● Directions for this task:
Would you count the lines of the listing that carry the word "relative"? Give only the resulting number.
-------- Dataset extract
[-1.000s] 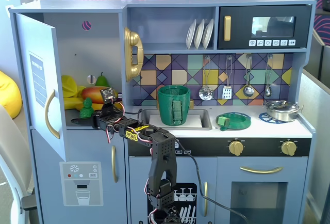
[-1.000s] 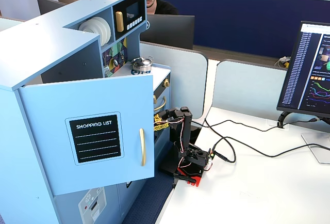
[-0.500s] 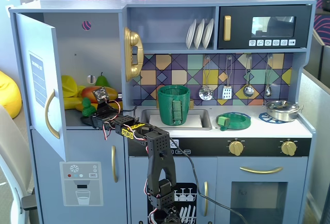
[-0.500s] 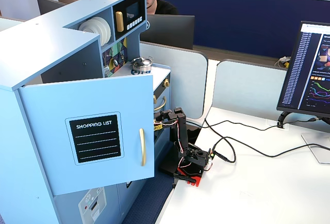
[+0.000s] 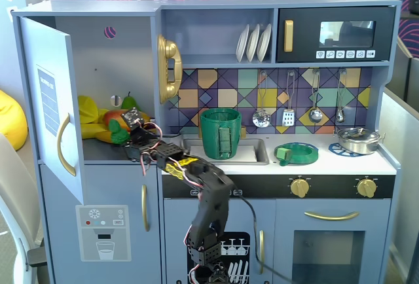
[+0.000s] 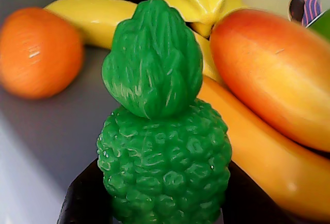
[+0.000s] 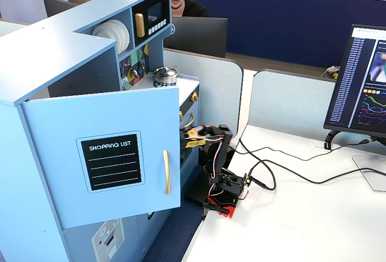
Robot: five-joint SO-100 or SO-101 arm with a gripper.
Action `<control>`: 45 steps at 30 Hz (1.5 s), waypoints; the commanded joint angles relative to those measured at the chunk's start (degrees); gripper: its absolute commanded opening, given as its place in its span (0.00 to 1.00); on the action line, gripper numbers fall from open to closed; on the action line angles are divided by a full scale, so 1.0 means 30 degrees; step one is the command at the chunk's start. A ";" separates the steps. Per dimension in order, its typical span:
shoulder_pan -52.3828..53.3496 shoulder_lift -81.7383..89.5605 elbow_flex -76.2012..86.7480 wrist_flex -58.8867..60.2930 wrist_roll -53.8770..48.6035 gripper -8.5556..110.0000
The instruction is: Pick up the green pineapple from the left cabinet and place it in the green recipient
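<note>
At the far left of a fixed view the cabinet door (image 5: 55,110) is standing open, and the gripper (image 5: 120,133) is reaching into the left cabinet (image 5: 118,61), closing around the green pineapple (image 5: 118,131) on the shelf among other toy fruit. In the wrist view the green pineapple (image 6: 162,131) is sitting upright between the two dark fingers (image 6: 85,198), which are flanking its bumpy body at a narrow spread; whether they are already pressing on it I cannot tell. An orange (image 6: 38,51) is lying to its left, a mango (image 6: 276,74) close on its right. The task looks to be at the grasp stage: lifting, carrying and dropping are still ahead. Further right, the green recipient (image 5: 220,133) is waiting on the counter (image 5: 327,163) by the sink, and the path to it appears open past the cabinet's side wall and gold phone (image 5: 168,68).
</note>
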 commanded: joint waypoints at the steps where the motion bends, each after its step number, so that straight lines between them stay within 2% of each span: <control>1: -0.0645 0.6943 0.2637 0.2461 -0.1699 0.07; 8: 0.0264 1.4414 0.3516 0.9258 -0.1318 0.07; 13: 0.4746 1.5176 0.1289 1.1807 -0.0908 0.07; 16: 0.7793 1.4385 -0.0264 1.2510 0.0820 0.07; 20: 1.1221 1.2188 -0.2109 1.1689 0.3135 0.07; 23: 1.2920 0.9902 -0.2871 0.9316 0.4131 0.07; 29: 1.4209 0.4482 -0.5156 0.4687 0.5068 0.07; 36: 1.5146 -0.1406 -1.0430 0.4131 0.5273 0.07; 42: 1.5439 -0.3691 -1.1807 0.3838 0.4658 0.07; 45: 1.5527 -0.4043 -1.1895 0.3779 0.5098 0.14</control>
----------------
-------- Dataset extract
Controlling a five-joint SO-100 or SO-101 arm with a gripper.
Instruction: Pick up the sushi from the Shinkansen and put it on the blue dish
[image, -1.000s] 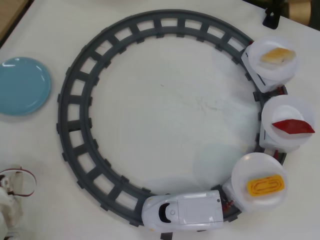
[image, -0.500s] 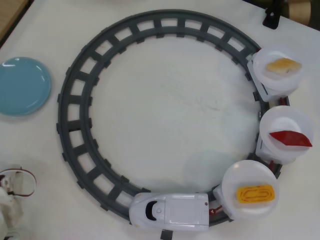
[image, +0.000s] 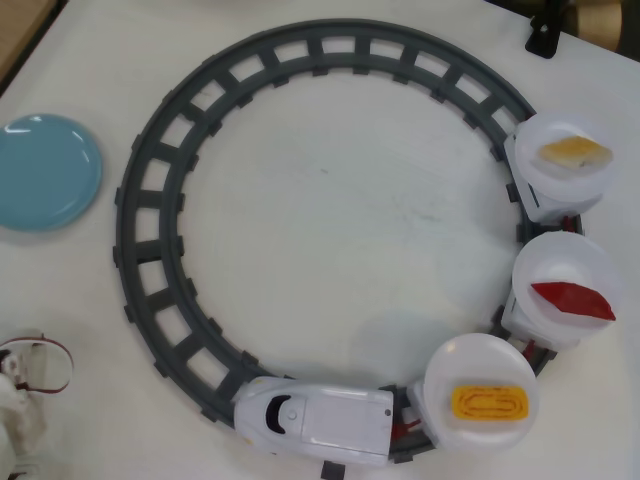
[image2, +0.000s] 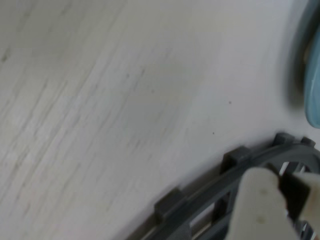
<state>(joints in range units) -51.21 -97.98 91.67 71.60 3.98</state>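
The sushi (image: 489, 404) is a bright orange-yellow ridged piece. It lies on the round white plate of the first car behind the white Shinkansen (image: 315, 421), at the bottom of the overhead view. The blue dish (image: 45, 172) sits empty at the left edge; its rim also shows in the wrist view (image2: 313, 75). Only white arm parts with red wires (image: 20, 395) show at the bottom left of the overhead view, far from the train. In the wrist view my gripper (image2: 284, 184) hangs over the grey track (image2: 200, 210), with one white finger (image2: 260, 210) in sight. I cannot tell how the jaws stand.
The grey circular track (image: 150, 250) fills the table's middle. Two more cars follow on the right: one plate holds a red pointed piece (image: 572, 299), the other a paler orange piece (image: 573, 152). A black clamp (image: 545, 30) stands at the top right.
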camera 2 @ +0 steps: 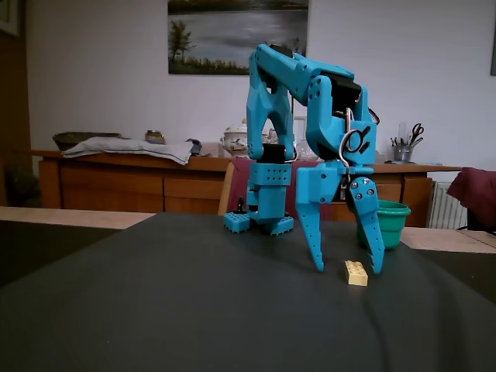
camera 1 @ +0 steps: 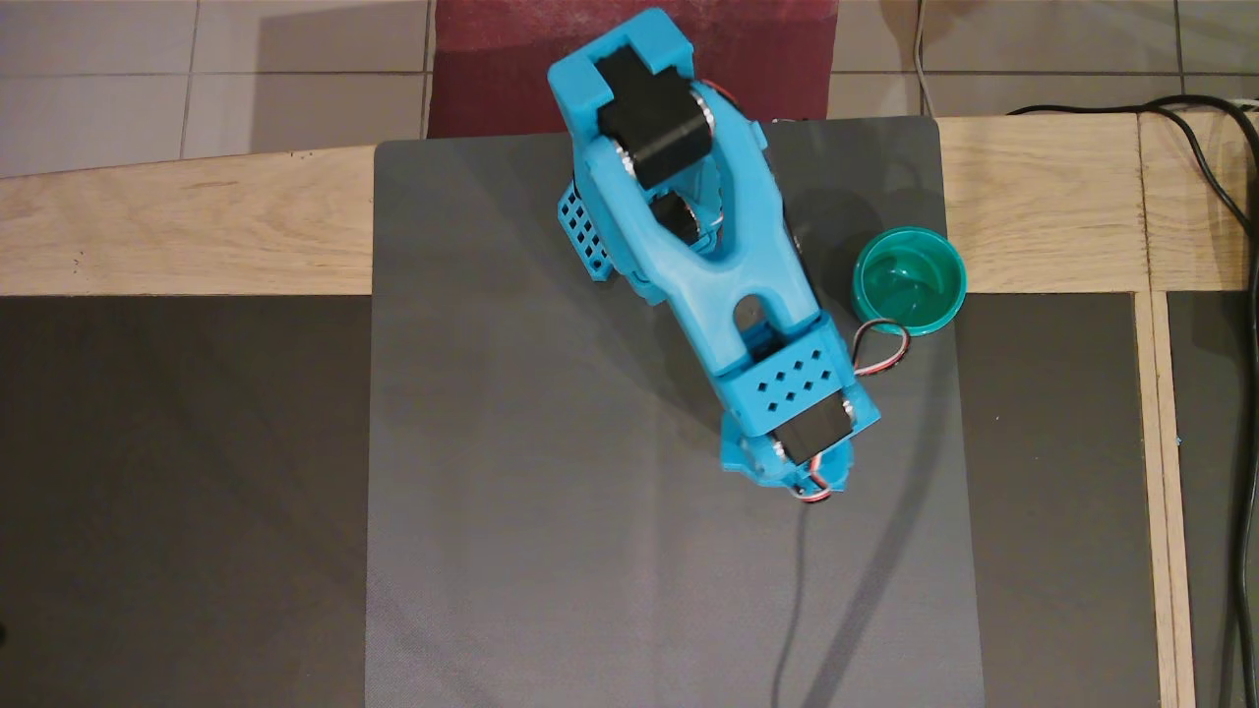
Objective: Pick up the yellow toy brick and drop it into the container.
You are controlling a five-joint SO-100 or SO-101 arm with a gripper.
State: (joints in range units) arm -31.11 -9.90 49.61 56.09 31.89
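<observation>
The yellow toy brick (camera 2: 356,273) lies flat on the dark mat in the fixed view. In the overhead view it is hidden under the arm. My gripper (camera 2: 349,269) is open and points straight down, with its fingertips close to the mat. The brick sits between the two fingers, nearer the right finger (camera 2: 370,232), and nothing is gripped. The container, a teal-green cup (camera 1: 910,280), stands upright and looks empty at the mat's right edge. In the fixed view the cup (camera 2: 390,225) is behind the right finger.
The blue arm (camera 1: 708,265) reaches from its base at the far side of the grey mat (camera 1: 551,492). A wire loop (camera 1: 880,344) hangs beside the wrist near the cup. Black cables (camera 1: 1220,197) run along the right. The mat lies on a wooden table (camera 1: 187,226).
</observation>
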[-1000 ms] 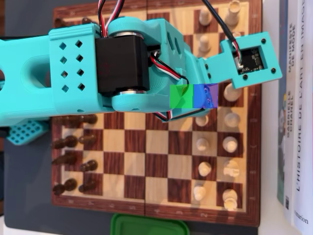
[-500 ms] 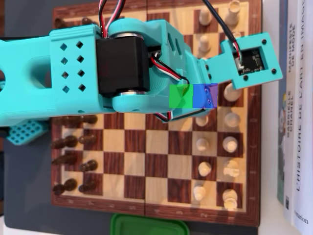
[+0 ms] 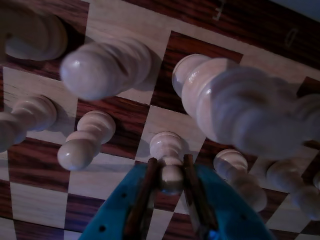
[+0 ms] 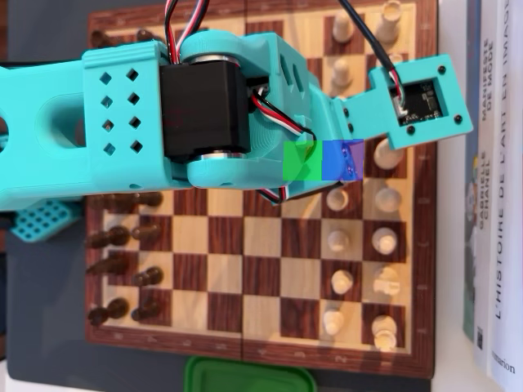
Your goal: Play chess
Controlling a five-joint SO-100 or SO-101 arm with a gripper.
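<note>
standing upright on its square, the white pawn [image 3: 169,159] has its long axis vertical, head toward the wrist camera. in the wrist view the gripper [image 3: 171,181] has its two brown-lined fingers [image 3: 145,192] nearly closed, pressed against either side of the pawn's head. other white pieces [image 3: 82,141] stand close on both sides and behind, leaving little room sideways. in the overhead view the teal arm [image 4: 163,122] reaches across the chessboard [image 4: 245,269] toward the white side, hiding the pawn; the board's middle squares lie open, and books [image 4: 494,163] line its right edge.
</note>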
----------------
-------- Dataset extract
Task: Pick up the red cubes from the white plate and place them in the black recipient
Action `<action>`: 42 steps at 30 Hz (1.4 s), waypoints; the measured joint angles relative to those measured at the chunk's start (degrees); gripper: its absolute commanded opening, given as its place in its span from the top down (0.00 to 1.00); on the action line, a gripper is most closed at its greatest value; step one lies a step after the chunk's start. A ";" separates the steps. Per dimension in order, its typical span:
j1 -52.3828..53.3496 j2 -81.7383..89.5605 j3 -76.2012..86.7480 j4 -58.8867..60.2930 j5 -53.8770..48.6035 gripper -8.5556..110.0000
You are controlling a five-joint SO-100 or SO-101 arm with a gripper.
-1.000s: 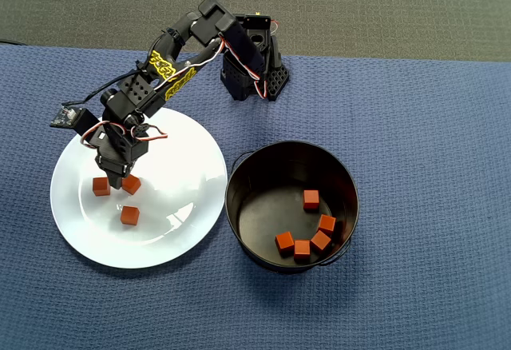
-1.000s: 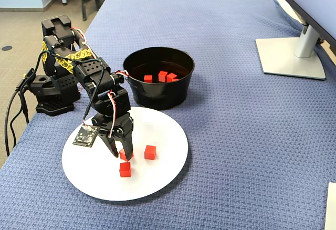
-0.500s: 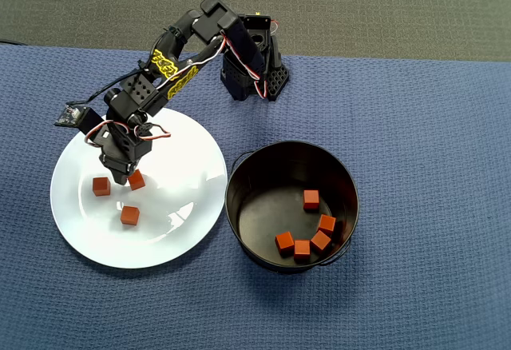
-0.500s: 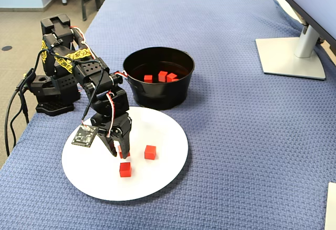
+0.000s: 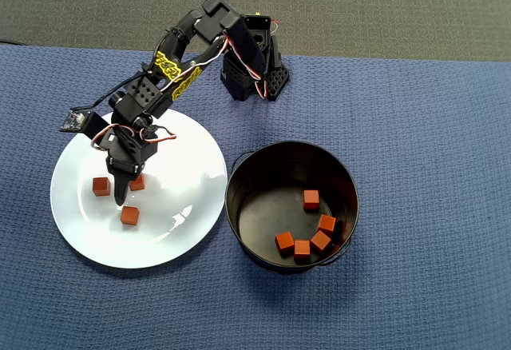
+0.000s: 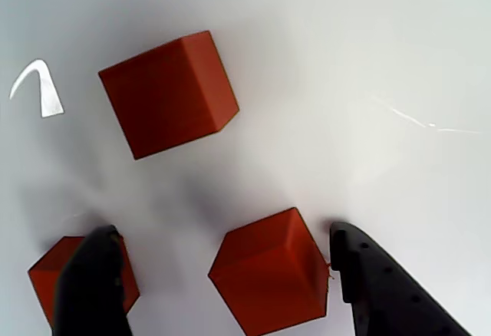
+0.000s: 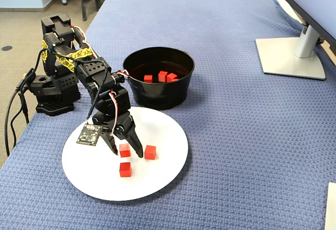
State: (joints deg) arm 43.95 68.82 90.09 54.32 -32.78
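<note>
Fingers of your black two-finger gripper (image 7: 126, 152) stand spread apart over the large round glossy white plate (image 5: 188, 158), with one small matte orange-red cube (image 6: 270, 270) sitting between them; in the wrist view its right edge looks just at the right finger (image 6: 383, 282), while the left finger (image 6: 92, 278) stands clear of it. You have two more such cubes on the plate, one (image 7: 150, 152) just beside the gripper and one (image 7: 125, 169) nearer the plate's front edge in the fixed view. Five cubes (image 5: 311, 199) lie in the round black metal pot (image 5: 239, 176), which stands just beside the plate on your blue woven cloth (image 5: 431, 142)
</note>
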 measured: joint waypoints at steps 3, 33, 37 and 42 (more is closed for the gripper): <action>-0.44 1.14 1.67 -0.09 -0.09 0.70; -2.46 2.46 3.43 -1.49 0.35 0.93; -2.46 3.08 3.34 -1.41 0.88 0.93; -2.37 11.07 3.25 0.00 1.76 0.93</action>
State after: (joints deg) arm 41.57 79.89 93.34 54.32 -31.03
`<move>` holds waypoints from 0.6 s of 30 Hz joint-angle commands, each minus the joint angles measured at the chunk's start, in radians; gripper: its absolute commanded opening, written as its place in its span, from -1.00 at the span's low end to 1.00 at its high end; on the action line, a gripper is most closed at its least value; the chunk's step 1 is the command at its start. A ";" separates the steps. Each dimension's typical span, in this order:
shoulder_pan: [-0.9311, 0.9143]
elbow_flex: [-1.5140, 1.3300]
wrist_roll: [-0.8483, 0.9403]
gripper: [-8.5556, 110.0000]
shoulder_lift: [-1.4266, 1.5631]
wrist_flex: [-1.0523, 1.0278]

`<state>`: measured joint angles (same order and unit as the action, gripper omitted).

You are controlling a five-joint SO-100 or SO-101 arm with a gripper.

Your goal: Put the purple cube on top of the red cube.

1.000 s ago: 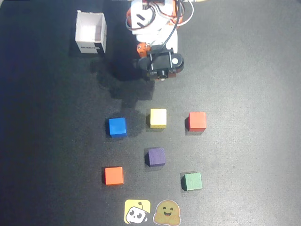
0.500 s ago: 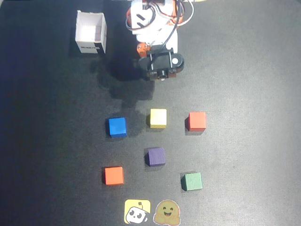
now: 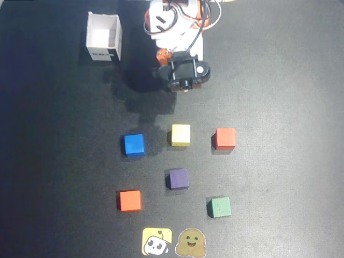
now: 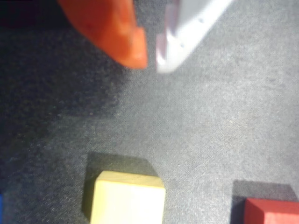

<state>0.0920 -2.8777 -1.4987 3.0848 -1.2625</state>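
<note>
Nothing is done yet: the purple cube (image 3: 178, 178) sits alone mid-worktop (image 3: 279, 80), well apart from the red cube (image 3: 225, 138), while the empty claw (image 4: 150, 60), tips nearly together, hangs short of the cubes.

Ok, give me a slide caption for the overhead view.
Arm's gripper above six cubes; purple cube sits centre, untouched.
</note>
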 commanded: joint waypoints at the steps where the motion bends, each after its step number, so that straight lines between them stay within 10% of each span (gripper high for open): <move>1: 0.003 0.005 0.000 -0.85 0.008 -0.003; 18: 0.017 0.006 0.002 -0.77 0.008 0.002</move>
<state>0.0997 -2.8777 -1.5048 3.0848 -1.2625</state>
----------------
● Written response:
2